EXERCISE REQUIREMENTS ▸ In the data below, one line contains "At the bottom" and a later one contains "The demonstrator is". Print both, with every line between them, exactly and alone.

SOURCE DATA ▸
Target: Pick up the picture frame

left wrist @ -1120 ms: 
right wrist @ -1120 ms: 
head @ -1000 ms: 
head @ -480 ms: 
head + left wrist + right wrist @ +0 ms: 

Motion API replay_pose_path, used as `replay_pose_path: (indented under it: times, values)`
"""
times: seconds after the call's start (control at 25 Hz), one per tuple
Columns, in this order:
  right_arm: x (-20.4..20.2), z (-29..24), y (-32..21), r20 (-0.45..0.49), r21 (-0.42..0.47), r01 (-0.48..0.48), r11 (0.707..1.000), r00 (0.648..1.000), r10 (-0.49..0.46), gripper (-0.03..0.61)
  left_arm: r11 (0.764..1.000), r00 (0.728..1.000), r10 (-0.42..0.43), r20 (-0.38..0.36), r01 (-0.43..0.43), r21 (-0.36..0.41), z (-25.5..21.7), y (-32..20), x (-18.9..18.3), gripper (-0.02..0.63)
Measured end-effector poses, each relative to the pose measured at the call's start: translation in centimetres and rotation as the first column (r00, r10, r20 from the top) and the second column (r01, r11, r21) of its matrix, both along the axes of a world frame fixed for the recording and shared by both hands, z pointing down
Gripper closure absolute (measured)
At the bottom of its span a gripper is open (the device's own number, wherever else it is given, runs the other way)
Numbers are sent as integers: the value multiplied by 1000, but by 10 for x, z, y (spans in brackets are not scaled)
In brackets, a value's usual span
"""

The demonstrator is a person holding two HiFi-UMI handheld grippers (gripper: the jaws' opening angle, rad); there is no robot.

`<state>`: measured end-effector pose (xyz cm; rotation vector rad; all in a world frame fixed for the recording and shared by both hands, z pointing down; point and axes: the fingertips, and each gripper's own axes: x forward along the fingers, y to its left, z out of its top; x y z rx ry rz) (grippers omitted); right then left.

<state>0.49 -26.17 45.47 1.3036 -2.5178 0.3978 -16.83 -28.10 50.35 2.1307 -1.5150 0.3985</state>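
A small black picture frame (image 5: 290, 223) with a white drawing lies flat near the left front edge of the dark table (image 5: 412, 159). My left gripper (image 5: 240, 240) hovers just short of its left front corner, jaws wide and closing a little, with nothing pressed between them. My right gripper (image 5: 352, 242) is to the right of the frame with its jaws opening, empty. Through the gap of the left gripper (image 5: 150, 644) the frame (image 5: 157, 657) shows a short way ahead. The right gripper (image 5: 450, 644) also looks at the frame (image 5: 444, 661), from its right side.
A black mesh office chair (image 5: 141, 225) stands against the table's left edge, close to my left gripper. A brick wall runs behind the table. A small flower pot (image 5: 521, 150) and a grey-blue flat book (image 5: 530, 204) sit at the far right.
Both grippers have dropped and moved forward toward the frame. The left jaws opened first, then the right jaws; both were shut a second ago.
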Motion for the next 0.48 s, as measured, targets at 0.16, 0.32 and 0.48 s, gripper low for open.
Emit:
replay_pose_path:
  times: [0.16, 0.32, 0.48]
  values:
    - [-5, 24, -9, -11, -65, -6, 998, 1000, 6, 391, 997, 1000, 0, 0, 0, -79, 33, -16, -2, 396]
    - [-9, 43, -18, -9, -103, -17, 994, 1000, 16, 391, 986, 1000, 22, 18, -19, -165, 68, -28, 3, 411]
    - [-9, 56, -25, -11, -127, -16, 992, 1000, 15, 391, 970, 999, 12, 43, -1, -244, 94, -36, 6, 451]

RESPONSE BELOW ▸
At the bottom of its span a gripper is open (the device's own number, wherever else it is given, runs the other way)
Numbers are sent as integers: the value multiplied by 1000, but by 10 for x, z, y (spans in brackets are not scaled)
In brackets, a value's usual span
"""

The demonstrator is a person holding two HiFi-UMI handheld grippers (gripper: the jaws' opening angle, rad); there is no robot.

No more output is given for this exercise.